Probability is a concept that helps us understand the likelihood of different outcomes in various scenarios. In the context of the Poisson distribution for phone calls, probability helps us calculate how likely it is to receive a certain number of calls in a time frame.
In this exercise, we're dealing with the probability of receiving either zero or one phone call. Probabilities range from 0 to 1, where 0 means an event is impossible and 1 means it is certain.

• The average number of phone calls: 5 per 10 minutes.
• The task: Find the probability of having at most 1 call, meaning either 0 or 1 call.

The Poisson distribution is specially designed for calculating probabilities of events that occur independently and with a constant mean over a period. This is how it can help determine the probability of several phone calls during an interval.

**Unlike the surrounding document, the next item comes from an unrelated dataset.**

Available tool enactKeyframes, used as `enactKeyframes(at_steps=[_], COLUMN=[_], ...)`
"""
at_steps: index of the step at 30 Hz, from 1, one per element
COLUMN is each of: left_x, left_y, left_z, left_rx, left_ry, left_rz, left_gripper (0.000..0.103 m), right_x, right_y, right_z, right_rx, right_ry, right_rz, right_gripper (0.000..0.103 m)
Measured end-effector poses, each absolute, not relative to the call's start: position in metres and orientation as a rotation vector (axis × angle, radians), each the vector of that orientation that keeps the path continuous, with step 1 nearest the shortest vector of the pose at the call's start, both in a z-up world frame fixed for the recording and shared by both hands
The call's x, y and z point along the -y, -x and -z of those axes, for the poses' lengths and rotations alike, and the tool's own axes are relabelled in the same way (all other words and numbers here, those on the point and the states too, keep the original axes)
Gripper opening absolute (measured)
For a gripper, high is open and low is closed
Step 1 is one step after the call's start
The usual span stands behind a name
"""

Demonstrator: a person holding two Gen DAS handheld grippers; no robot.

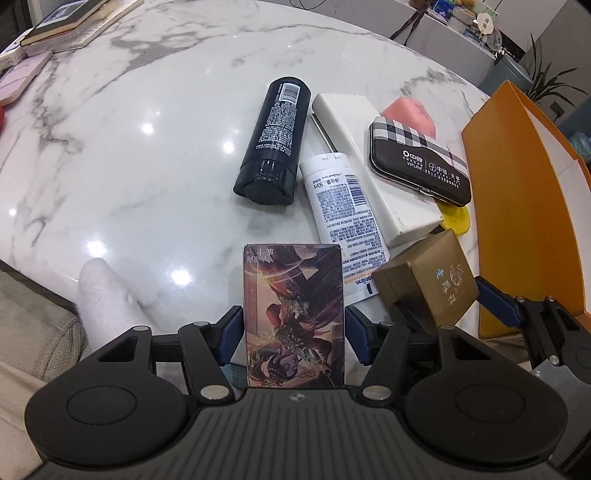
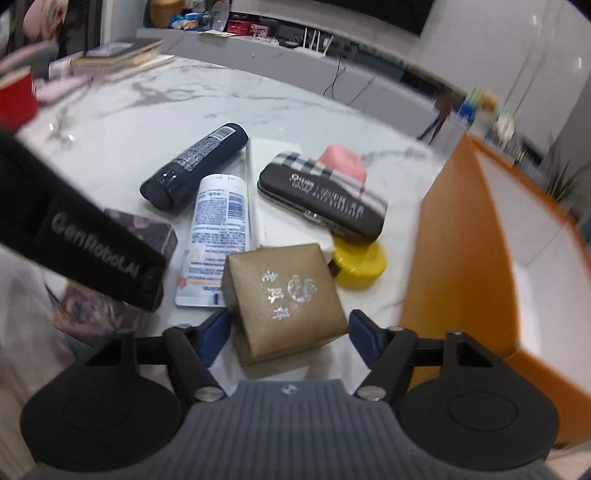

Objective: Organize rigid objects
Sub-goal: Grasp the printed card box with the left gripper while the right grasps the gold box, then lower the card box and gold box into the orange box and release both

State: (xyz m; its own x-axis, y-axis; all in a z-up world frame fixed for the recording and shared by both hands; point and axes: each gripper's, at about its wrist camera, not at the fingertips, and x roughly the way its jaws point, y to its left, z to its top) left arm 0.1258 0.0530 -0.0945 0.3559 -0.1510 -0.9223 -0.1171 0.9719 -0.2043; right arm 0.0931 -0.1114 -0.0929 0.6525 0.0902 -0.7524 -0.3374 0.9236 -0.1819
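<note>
My left gripper (image 1: 294,332) is shut on an illustrated card box (image 1: 294,317), held upright above the marble table's near edge. My right gripper (image 2: 288,332) is shut on a gold cube box (image 2: 284,299), which also shows in the left wrist view (image 1: 428,284). On the table lie a black bottle (image 1: 275,140), a white tube (image 1: 341,214), a long white box (image 1: 373,162), a plaid-topped black case (image 1: 421,158), a pink item (image 1: 410,112) and a yellow round tin (image 2: 360,264). The orange box (image 2: 461,251) stands open at right.
Books (image 1: 66,22) and a pink case (image 1: 22,77) lie at the table's far left. A red object (image 2: 16,98) sits at the left edge. The marble table (image 1: 147,147) curves away; a shelf with clutter stands behind it.
</note>
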Motion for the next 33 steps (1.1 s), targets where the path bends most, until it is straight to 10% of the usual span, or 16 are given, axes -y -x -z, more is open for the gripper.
enactKeyframes(at_steps=[33], left_x=[-0.043], left_y=[-0.13], left_z=[0.109], left_rx=[-1.309], left_ry=[0.179], left_rz=[0.028], left_gripper=[0.083], right_x=[0.128], right_y=[-0.071], right_z=[0.088], right_rx=[-0.847], right_ry=[0.119], right_rz=[-0.383], right_gripper=[0.059])
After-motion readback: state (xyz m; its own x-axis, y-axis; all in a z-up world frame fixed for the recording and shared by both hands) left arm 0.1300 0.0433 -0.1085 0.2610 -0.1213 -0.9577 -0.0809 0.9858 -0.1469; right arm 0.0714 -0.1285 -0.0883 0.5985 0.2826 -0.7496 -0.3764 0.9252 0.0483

Mathematical problem solving is like unraveling a mystery, using logic and formulas to find the answer. Here, we deal with a Poisson distribution problem to solve it step-by-step.
To tackle this, you need to follow a structured approach:

• First, identify what is being asked. Here, it's the probability of having at most one call.
• Use the right formula. For Poisson, we use \[ P(X = k) = \frac{\lambda^k e^{-\lambda}}{k!} \]
• Calculate for specific values (0 and 1 calls) using this formula.

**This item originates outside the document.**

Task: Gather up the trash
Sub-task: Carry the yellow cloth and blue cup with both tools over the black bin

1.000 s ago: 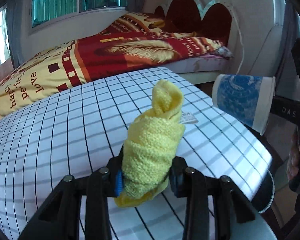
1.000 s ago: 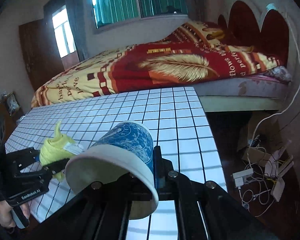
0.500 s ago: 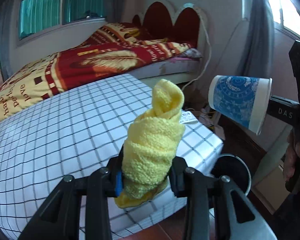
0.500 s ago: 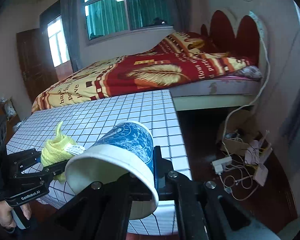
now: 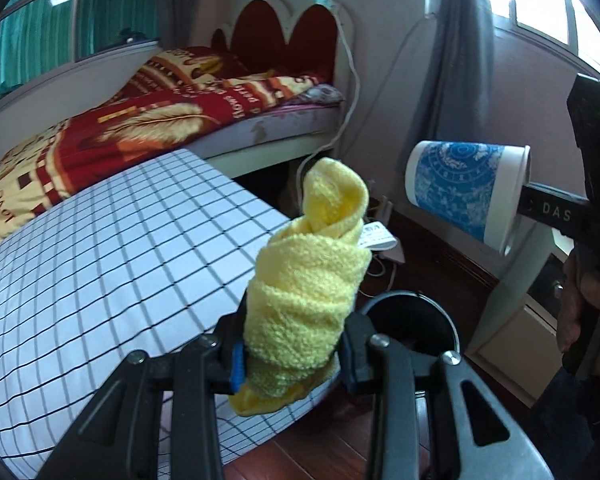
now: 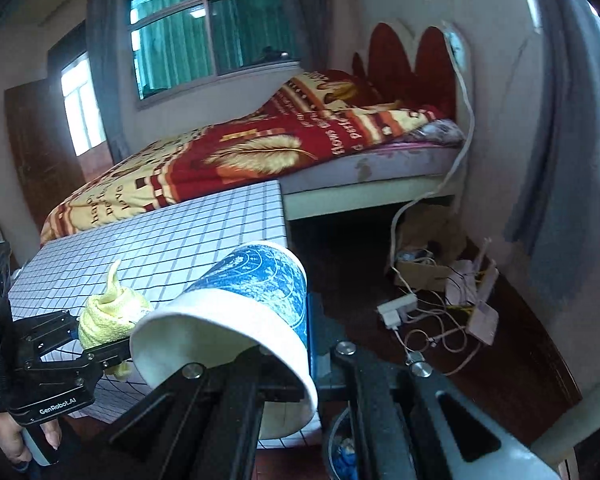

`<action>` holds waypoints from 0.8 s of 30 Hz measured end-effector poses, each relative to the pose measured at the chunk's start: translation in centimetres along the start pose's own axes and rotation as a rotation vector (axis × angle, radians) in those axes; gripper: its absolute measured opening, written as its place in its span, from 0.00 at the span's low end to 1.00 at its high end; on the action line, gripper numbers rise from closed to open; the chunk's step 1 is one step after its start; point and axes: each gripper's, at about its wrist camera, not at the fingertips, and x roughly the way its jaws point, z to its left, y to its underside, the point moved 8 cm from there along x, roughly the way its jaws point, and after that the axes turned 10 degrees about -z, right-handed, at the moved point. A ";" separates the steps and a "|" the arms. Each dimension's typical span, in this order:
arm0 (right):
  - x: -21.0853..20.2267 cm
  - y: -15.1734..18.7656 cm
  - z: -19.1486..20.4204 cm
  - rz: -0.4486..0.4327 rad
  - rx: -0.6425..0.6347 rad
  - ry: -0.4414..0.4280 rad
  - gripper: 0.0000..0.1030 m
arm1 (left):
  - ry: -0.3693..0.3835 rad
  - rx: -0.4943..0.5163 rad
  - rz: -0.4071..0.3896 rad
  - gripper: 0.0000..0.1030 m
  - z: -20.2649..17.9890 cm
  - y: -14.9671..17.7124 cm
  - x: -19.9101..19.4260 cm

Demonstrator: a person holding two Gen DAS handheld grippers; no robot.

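Beyond the checked table's edge [image 5: 140,240], the yellow cloth [image 5: 304,292] is clamped by the left gripper [image 5: 292,344] and the paper cup's [image 6: 236,320] rim pinched by the right gripper [image 6: 304,364], apparently for dropping into the black bin [image 5: 412,320] below.

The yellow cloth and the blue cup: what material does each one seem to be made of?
The yellow cloth, clamped in the left gripper, looks like soft terry or microfibre: a fuzzy looped pile, rolled folds and a sewn white label. The blue cup, pinched at its wall by the right gripper, seems to be paper: thin matt white rim and inside, printed blue pattern outside. Plastic cannot be excluded.
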 end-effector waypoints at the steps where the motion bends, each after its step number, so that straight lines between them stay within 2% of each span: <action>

For zero phone calls, the calculation results in \( e^{-5} \) since the formula simplifies beautifully when k is 0. For one phone call, the same formula gives us \( 5e^{-5} \). Then, sum these probabilities for the final solution.

Breaking down problems into manageable steps is essential in math. Step-by-step solutions help in understanding each phase of a problem.
Let's see how this works practically:

• Step 1: Understand the given distribution and requirements.
• Step 2: Apply the Poisson formula for each potential outcome (0 and 1 call).
• Step 3: Sum up the individual probabilities to solve for 'at most one call'.

Finally, match the calculated result \( 6e^{-5} \) with the answer choices given, confirming (D) as the answer. By following these steps, the problem becomes less intimidating and more clear. Each component builds upon the last, leading to a comprehensive understanding and correct solution.